Work instruction. State, as a single number, how many lines in the data below contain "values".

++++ Data below ++++

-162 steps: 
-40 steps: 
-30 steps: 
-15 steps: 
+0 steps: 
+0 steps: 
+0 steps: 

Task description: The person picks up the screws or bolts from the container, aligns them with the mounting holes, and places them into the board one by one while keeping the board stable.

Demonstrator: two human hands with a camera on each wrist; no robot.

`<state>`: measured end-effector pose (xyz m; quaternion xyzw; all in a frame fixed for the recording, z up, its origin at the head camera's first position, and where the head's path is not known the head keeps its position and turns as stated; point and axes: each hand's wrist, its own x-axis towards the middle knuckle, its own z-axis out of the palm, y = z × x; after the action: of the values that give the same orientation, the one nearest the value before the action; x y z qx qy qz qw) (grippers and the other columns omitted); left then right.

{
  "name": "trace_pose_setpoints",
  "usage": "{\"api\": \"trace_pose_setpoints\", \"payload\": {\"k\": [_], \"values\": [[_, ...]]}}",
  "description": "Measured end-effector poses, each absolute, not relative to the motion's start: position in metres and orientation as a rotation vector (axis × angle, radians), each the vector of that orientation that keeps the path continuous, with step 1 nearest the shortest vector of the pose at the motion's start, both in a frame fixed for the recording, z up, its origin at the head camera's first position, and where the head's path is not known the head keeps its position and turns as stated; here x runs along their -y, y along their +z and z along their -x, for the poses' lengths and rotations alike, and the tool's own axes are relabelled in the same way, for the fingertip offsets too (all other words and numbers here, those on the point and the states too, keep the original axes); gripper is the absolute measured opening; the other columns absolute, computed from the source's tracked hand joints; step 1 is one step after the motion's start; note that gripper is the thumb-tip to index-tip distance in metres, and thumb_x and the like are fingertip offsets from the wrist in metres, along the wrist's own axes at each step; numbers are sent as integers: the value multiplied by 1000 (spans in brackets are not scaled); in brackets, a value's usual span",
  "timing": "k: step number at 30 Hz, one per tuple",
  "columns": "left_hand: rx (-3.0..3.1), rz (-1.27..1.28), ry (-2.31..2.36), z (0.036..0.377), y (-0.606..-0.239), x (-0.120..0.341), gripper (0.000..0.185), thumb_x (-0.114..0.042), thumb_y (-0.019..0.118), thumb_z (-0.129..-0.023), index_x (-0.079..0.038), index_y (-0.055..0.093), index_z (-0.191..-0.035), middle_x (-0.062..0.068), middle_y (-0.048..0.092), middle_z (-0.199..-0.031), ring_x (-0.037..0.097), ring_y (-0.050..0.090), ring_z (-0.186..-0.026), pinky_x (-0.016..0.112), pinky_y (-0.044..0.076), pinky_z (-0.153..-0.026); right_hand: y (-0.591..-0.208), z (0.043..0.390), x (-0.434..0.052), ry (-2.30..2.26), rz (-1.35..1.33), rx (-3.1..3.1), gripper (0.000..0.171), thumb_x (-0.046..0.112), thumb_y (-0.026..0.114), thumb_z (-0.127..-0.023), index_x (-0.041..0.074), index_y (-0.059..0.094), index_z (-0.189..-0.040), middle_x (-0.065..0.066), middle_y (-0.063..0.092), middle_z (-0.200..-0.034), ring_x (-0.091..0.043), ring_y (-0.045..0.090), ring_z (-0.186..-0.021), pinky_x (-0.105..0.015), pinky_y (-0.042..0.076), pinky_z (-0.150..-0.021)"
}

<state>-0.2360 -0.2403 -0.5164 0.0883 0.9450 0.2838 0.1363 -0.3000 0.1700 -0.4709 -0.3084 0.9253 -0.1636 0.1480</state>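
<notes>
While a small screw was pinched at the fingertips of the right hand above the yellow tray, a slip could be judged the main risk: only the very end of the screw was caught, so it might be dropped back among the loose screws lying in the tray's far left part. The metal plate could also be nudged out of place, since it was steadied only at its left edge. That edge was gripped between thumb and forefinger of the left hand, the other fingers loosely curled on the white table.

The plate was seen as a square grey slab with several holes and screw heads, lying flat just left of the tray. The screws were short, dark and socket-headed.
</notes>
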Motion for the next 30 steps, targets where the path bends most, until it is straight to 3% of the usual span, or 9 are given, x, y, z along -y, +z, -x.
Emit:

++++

Answer to the exercise. 2